The two of them waved as Gregg headed back onto the county blacktop, hauling their empty trailer behind him. Then Nate gazed around the little town of Cedar Creek, Missouri. From where they stood in the parking lot of Graber’s Custom Carriages, the countryside rolled gently beneath a fresh blanket of snow, dotted with tall white homes, silohs, and barns. Deep green cedar trees followed the creek at the bottom of the hill, where cardinals called to each other. Across the snow-packed blacktop, Treva’s Greenhouse sported a sign that said CLOSED FOR CHRISTMAS, but beside it the Cedar Creek Mercantile bustled with buggies and cars alike. “We’ll get our fill of Aunt Beulah Mae’s homemade goodies tonight—”

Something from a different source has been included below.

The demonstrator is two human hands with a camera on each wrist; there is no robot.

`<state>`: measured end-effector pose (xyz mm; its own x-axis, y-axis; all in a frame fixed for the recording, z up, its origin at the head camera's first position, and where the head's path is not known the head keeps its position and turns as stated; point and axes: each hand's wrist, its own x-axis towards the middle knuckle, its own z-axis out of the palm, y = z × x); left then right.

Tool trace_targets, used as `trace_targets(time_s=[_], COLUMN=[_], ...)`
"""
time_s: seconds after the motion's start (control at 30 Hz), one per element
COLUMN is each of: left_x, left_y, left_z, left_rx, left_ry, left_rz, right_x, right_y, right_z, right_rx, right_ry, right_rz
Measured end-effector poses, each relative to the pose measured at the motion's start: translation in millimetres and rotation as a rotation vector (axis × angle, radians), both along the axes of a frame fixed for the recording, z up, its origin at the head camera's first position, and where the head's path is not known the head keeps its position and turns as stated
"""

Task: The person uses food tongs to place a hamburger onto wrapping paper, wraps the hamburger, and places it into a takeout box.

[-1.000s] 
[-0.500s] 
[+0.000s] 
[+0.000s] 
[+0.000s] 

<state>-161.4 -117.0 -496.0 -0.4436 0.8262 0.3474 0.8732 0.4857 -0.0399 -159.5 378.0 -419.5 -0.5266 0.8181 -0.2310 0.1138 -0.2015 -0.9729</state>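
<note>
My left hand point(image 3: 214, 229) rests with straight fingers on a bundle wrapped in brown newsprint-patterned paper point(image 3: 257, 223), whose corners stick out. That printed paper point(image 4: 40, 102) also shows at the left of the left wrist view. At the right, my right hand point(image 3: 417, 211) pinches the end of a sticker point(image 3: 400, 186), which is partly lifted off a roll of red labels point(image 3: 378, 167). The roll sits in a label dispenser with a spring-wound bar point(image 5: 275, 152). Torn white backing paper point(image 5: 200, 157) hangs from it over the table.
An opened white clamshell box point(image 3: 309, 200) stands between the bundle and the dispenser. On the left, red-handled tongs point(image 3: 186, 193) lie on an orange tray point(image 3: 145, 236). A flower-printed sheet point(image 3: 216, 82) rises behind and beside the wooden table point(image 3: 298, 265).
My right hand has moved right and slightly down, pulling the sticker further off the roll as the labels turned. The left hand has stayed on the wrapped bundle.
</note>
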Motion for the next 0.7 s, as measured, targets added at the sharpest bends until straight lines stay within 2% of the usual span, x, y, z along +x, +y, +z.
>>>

“Along with a hefty helping of her nosy questions and Uncle Abe’s looooong stories,” Bram added.
“—but a special occasion like this calls for some serious junk food.”
“Jah, let’s hit the merc.” Bram hitched their two horses to the railing on the side of the carriage shop. “No tellin’ what else we might find there. Looks to be a place that stocks everything under the sun, including stuff you never knew you needed.”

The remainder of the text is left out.